Adaptive shadow maps are the only scalable approach (apart from raytracing) to determining hard shadows IMO, that soft shadows are easier to fudge with shadow maps is just a perk.
DaveBauman, since its peak FP power (for the programmable part, not the blah blah hype part) is below that of high end processors ... not very close.
Dave Baumann
28-May-2002, 11:04
I didn't actually necessarily mean at 2X the speed!
Laa-Yosh
28-May-2002, 11:13
Adaptive shadow maps are the only scalable approach (apart from raytracing) to determining hard shadows IMO, that soft shadows are easier to fudge with shadow maps is just a perk.
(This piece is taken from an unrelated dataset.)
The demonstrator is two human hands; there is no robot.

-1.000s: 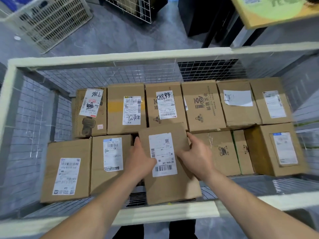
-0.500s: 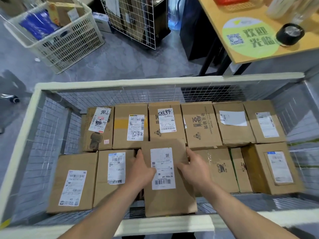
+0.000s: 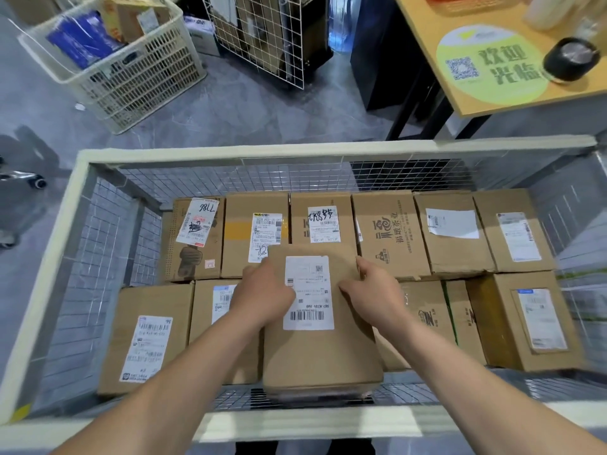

I dunno, 4-8 sample slightly blurred shadow maps usually work for me quite well. And they calculate quite fast on my old 866 CPU, even for few million poly scenes, so I suppose that hardware acceleration would make them even faster.
What exactly are you disagreeing with me on?
Laa-Yosh
28-May-2002, 11:47
Hm, maybe I misunderstood your comment...
that soft shadows are easier to fudge with shadow maps is just a perk.
English is not my first language, so I don't really get what you mean here :)
I mean that the fact that you can easily fake soft shadows with shadow maps is an added bonus, but that an even more important feature is that they allow you to leverage all the HSR/occlusion-culling support of future hardware for shadow generation.
SA
I think one point is the number of transistors available to implement the functions you described. The TSMC .13 micron process is not a big improvment compared to the .15 micron process, but they expect a lot from the new .09 micron process (for 2005). See this thread: http://64.246.22.60/~admin61//forum/viewtopic.php?t=984
What about a farm (64 or 128) of highlly programmable (with branch) powerfull floating point intensive SIMD processors (like advanced risc DSPs), some fast buses and multiple caches and maybe some multiple purpose 1T-SRAM inside a large .09 micron process 500MHz chip by 2005? 8)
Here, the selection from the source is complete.